[What is required] Each line from the one containing "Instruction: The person" through the last line of the records below is to be set down exactly; the rest stays out.

── Data provided ──

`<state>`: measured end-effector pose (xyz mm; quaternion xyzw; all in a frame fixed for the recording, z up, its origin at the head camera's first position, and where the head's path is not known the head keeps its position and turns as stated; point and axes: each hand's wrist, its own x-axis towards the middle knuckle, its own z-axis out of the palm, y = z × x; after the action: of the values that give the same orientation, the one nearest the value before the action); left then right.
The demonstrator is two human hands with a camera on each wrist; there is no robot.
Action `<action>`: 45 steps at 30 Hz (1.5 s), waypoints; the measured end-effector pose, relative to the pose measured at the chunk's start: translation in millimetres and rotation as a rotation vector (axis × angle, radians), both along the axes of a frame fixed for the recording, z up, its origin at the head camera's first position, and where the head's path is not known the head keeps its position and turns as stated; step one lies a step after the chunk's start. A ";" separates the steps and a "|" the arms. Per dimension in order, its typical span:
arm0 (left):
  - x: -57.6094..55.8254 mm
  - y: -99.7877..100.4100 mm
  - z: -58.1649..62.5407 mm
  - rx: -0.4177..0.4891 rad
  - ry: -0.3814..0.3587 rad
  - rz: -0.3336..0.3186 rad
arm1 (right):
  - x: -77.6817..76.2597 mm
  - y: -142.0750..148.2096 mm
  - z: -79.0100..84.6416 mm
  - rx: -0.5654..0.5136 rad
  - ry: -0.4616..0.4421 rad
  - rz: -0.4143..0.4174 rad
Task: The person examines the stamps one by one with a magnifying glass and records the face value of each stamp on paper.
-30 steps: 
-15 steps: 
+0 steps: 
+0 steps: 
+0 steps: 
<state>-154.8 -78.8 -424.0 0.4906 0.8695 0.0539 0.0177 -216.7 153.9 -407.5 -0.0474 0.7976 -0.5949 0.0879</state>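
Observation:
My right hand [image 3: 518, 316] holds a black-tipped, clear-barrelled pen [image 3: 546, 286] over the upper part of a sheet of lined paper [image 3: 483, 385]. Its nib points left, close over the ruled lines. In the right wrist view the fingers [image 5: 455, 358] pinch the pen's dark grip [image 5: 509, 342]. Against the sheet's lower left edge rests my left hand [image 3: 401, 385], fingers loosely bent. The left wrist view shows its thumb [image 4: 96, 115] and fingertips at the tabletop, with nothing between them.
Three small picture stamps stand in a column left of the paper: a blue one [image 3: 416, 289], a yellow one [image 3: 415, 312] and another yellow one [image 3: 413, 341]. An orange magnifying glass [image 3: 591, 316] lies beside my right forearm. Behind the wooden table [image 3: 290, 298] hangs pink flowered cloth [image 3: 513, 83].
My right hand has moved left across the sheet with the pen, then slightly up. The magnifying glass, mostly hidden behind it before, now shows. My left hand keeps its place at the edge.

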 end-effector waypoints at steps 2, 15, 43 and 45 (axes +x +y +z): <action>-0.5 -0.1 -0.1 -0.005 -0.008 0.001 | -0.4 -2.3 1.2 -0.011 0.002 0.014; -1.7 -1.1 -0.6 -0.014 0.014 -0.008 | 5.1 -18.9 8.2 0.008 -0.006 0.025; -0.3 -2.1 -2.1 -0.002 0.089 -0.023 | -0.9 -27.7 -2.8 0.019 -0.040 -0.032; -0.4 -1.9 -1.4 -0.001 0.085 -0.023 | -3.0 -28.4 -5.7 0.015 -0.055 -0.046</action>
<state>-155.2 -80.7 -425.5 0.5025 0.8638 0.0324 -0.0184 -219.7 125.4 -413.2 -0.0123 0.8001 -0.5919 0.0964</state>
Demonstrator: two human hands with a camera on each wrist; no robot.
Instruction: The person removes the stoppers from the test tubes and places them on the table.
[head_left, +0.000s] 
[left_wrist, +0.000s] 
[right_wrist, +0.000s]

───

[Solution]
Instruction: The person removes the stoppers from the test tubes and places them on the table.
[head_left, +0.000s] 
[left_wrist, +0.000s] 
[right_wrist, +0.000s]

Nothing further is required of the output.